Doing the five levels in order is much easier than the old way because the old way has been broken and creates chaos.
For a strategy to work, just start at the top and work down!
Category : Strategic Planning
Sorry but I don’t agree with this article. And that’s being polite! Here’s why:
1. There is no evidence that ‘everyone believes they have a winning strategy’. In my experience, many businesses are dissatisfied with their strategy and are always looking for a better one.
2. There is no evidence that the 20th century business model in most industries was ‘build cool stuff and someone will buy it. This thing called ‘marketing’ was invented mid-century, based on the idea that you made what you thought consumers wanted to buy. Many successful businesses were based on this concept.
3. There is nothing even remotely new about the idea that ‘delivering value to the customer’ is important. This has been enshrined in business and marketing theory and practice for decades.
Mark,
Thanks for the polite feedback and very specific input. My hope is we get to have coffee to explore this deeper, but until then I want to be sure you get appropriate feedback.
Your point that not everyone believes they have a winning strategy and many businesses are dissatisfied with their strategy certainly has merit. On the other hand I don’t know many owner / operators who go to market with less than the strategy they believe has the greatest chance to win. As you point out in this rapidly changing world they better always be looking for a better one. So your observations make perfect sense.

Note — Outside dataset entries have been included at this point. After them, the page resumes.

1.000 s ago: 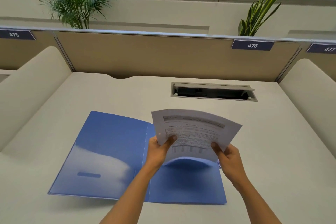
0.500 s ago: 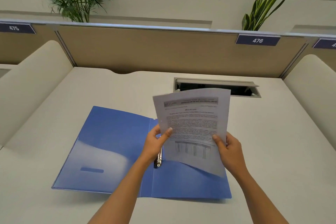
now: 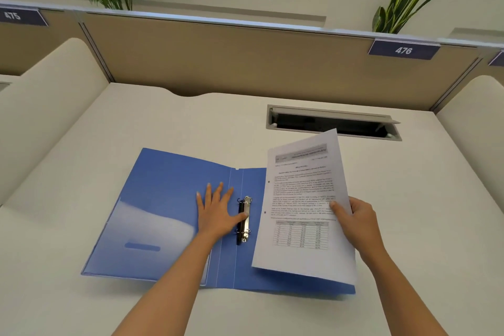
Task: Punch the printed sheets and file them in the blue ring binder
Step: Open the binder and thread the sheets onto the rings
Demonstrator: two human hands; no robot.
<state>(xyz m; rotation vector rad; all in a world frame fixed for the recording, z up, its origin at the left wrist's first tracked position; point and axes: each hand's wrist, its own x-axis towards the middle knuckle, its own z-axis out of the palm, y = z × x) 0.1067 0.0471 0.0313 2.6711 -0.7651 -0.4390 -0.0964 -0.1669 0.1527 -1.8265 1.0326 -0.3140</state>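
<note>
Blue ring binder (image 3: pixel 174 207): open flat, counter (image 3: pixel 409 199) centre, pinned by left hand (image 3: pixel 218 213), fingers spread, steadying it. Printed sheets (image 3: pixel 302 204): punched, at 3 o'clock of rings (image 3: pixel 245 219), right hand (image 3: pixel 354 219) fingers clamped on the edge, ready for threading.

Cream desk (image 3: pixel 409 226) with an open blue binder (image 3: pixel 163 199) lying flat on it.
Binder — covers spread, left of centre; recessed cable slot (image 3: pixel 331 124) — set into the desk's far edge.
</note>
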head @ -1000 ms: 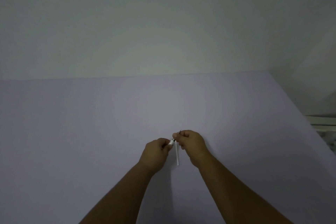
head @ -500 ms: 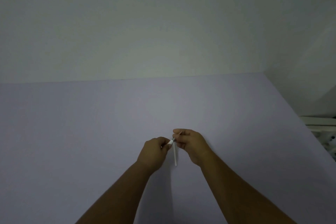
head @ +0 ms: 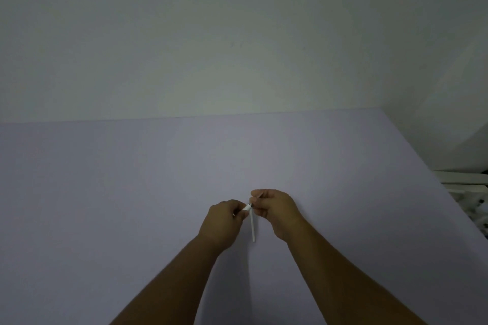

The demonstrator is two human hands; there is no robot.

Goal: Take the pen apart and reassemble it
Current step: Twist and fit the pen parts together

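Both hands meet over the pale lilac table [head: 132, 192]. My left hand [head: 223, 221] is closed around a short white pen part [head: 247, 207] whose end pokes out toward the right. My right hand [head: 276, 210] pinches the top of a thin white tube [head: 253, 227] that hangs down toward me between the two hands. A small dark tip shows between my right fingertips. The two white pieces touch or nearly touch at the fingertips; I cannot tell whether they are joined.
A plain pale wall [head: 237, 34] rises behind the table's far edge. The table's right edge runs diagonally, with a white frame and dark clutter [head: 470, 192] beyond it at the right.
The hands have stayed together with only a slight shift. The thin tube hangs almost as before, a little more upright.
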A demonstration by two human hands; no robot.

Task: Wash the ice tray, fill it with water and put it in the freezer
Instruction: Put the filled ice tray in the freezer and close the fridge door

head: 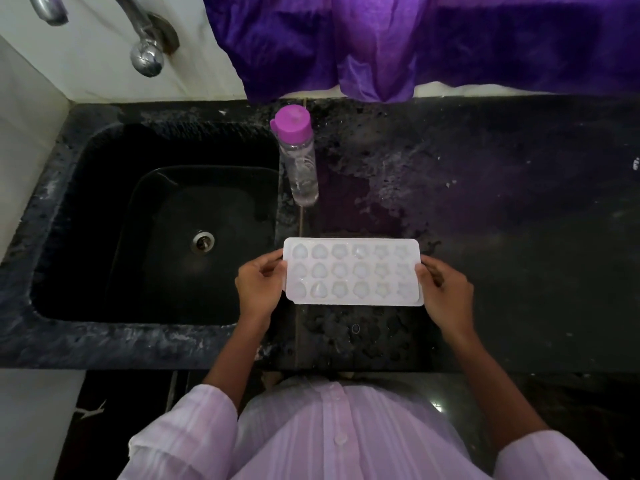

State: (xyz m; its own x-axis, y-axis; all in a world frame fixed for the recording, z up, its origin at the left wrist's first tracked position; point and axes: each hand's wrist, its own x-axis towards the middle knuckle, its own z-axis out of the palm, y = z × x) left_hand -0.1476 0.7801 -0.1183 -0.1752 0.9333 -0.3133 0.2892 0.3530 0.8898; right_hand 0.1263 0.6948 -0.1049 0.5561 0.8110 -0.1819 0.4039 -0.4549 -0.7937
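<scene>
Level white ice tray [352, 270], cavities up

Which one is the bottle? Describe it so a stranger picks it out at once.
Start at the black sink on the left of the dark counter. Just past its right rim, beyond the white tray, a bottle stands upright. It is the only clear thing with a bright purple cap.

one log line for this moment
ice tray: over counter beside sink | left hand: holds left end | right hand: holds right end
</scene>
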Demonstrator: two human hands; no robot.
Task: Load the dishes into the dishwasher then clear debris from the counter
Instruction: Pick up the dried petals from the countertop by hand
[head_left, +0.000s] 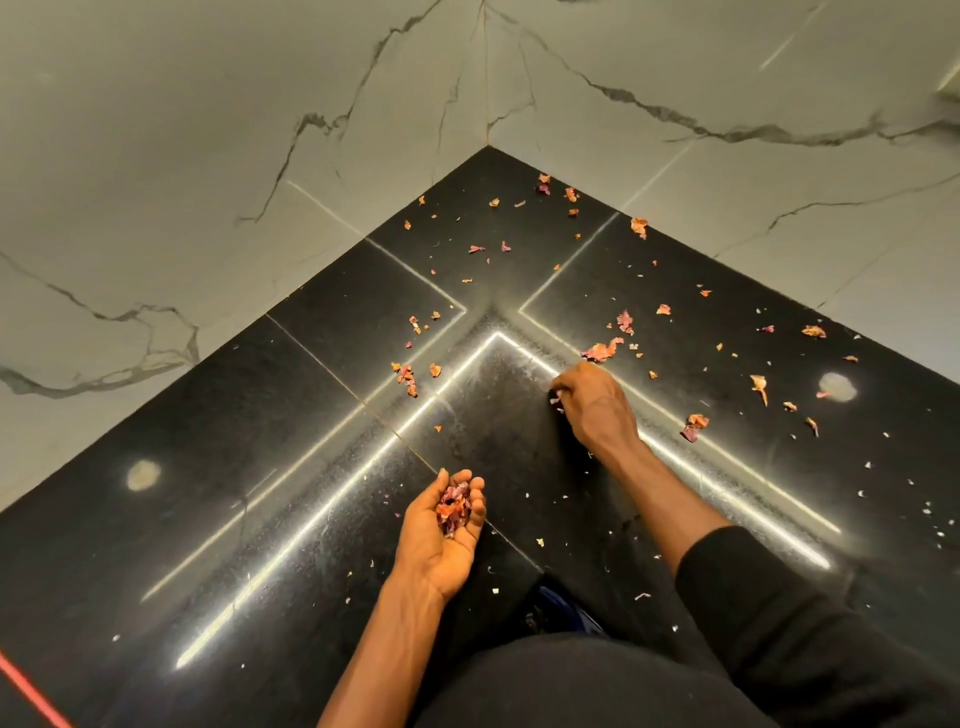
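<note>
The desk (311, 519) is a black polished stone top that fills a corner between two marble walls (208, 156), w/ bright light strips reflected on it in an L shape. Dry onion skins (602, 351), orange and purple, lie scattered over the far part of the desk, mostly towards the corner and on the right side; small white crumbs (930, 506) lie near the right edge. The left hand (441, 530) is held palm up, just above the desk, near the front edge; its fingers are curled into a cup and it keeps a small pile of collected skins (453, 506) inside. The right hand (592, 400) is stretched further, palm down, approx. in the middle of the desk, just in front of the biggest skin piece; the fingertips (558, 392) are pinched together on a small purple piece, touching the surface. The two hands are well apart from each other. The right arm wears a black sleeve (779, 597) pushed up to the forearm; the left forearm is bare. The dishwasher and dishes are not in view.
</note>
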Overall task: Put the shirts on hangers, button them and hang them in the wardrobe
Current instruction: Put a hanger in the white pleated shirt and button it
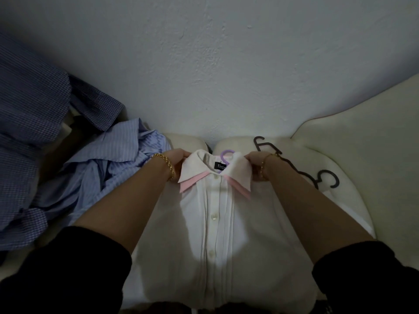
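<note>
Black sleeves nearest us, white shirt flat on the cream seat, placket closed, purple hanger hook at its collar, our left hand and right hand each gripping a collar side, blue shirts heaped at left.

Dim, cool light. A rough, pale plastered wall rises just beyond the left hand and right hand. A cream cushioned seat lies beneath them, its padded side curving up right of the right hand.
</note>
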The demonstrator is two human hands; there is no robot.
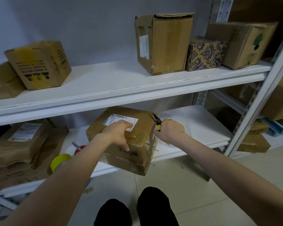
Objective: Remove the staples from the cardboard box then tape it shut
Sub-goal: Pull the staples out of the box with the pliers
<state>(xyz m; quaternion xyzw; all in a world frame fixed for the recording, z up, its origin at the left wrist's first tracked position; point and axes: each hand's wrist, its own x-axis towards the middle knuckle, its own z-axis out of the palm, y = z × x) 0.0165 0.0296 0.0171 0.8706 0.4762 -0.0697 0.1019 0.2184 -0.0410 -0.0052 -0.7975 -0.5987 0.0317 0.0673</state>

Since research shows the one thing that determines an organizations survival is to continually grow more profitable revenue. This articles purpose is to alert owner / operators that they can develop a deployable revenue growth strategy for the short-term if they do the work in the 5 strategy levels. As you have said it is critical keep reviewing those 5 levels from the market back to continuously improve both the strategy and the outcomes. This continuous improvement will evolve the strategy from short-term to long-term.
As you probably noticed the 5 levels align the “worthy intention” for which your business exists, with the 5 Revenue Strategy Questions, to the deployment of customer value and the monetization for the effort. This deployment is supported organization wide by human, financial and infrastructure resources aligned to the required Revenue Strategy outcomes (and can be morphed based on market change).
As you point out a critical part of the organization resource deployment is marketing as well as sales, delivery, CS, etc.
It seems like your feedback and the 5 Strategy Levels are a good match? Let me know when you have time for coffee.